» **WHAT THE TASK ASKS**:
Your task is to copy every line of this material exactly.
[[ DATA SHOWN, beginning ]]
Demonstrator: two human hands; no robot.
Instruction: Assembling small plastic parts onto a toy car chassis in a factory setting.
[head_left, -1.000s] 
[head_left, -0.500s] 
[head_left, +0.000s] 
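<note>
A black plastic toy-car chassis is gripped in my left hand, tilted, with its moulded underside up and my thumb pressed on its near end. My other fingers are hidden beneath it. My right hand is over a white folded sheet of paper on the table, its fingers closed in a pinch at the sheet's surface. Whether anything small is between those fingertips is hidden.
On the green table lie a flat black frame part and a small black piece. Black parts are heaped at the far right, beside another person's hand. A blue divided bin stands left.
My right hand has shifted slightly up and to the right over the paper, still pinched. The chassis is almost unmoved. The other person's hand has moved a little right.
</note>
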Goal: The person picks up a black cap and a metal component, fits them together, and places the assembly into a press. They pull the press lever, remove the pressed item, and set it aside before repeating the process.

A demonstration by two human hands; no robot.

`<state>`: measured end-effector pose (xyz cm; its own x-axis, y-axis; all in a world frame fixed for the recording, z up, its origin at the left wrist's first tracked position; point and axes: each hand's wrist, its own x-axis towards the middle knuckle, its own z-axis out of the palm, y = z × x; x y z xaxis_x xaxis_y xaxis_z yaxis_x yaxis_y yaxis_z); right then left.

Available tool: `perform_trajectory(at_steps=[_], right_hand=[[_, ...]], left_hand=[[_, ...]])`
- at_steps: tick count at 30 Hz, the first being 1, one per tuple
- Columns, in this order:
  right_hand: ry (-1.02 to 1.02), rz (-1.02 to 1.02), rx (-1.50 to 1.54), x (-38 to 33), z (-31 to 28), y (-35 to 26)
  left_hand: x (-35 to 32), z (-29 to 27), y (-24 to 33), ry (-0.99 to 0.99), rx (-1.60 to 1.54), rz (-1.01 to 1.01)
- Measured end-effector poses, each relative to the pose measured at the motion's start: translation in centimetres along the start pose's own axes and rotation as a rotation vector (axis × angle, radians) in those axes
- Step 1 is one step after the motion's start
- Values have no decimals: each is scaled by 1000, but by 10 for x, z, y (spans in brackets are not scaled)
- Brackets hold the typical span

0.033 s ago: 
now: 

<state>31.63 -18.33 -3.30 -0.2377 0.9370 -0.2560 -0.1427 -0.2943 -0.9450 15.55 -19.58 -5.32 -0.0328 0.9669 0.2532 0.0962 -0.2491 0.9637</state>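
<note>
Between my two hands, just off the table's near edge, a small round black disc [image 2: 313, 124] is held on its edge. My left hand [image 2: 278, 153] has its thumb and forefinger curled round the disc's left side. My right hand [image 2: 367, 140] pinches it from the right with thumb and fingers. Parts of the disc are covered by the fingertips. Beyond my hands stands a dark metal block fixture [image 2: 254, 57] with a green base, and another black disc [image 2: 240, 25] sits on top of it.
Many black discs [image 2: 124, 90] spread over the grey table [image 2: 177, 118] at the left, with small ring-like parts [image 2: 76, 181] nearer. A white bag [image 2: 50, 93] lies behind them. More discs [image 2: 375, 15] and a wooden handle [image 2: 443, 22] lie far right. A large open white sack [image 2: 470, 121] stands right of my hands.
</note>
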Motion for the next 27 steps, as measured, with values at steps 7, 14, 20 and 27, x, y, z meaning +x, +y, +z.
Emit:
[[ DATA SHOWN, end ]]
» **OUTPUT FOR THIS EXERCISE**:
Demonstrator: two human hands; no robot.
Instruction: Assembling small plastic parts onto a toy car chassis in a factory setting.
[head_left, -1.000s] 
[head_left, -0.500s] 
[head_left, +0.000s] 
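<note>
A black plastic toy-car chassis is gripped in my left hand, tilted, with its moulded underside up and my thumb pressed on its near end. My other fingers are hidden beneath it. My right hand is over a white folded sheet of paper on the table, its fingers closed in a pinch at the sheet's surface. Whether anything small is between those fingertips is hidden.
On the green table lie a flat black frame part and a small black piece. Black parts are heaped at the far right, beside another person's hand. A blue divided bin stands left.
My right hand has shifted slightly up and to the right over the paper, still pinched. The chassis is almost unmoved. The other person's hand has moved a little right.
</note>
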Goal: The person picks up a black cap and a metal component, fits them together, and places the assembly into a press. They pull the press lever, remove the pressed item, and set it aside before repeating the process.

A demonstration by two human hands; no robot.

`<state>`: measured end-effector pose (xyz cm; its own x-axis, y-axis; all in a world frame fixed for the recording, z up, its origin at the left wrist's first tracked position; point and axes: each hand's wrist, its own x-axis towards the middle knuckle, its own z-axis out of the palm, y = z × x; x y z xaxis_x xaxis_y xaxis_z yaxis_x yaxis_y yaxis_z); right then left.

Available tool: `perform_trajectory(at_steps=[_], right_hand=[[_, ...]], left_hand=[[_, ...]])`
- at_steps: tick count at 30 Hz, the first being 1, one per tuple
- Columns, in this order:
  right_hand: ry (-1.02 to 1.02), rz (-1.02 to 1.02), rx (-1.50 to 1.54), x (-38 to 33), z (-31 to 28), y (-35 to 26)
  left_hand: x (-35 to 32), z (-29 to 27), y (-24 to 33), ry (-0.99 to 0.99), rx (-1.60 to 1.54), rz (-1.01 to 1.01)
- Measured end-effector poses, each relative to the pose measured at the motion's start: translation in centimetres along the start pose's own axes and rotation as a rotation vector (axis × angle, radians) in those axes
- Step 1 is one step after the motion's start
- Values have no decimals: each is scaled by 1000, but by 10 for x, z, y (spans in brackets are not scaled)
- Brackets hold the typical span

0.033 s ago: 
now: 

<state>31.63 -18.33 -3.30 -0.2377 0.9370 -0.2560 -0.1427 -0.2943 -0.9450 15.55 -19.58 -5.32 -0.0328 0.9669 0.2532 0.0962 -0.2491 0.9637</state>
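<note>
Between my two hands, just off the table's near edge, a small round black disc [image 2: 313, 124] is held on its edge. My left hand [image 2: 278, 153] has its thumb and forefinger curled round the disc's left side. My right hand [image 2: 367, 140] pinches it from the right with thumb and fingers. Parts of the disc are covered by the fingertips. Beyond my hands stands a dark metal block fixture [image 2: 254, 57] with a green base, and another black disc [image 2: 240, 25] sits on top of it.
Many black discs [image 2: 124, 90] spread over the grey table [image 2: 177, 118] at the left, with small ring-like parts [image 2: 76, 181] nearer. A white bag [image 2: 50, 93] lies behind them. More discs [image 2: 375, 15] and a wooden handle [image 2: 443, 22] lie far right. A large open white sack [image 2: 470, 121] stands right of my hands.
</note>
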Motion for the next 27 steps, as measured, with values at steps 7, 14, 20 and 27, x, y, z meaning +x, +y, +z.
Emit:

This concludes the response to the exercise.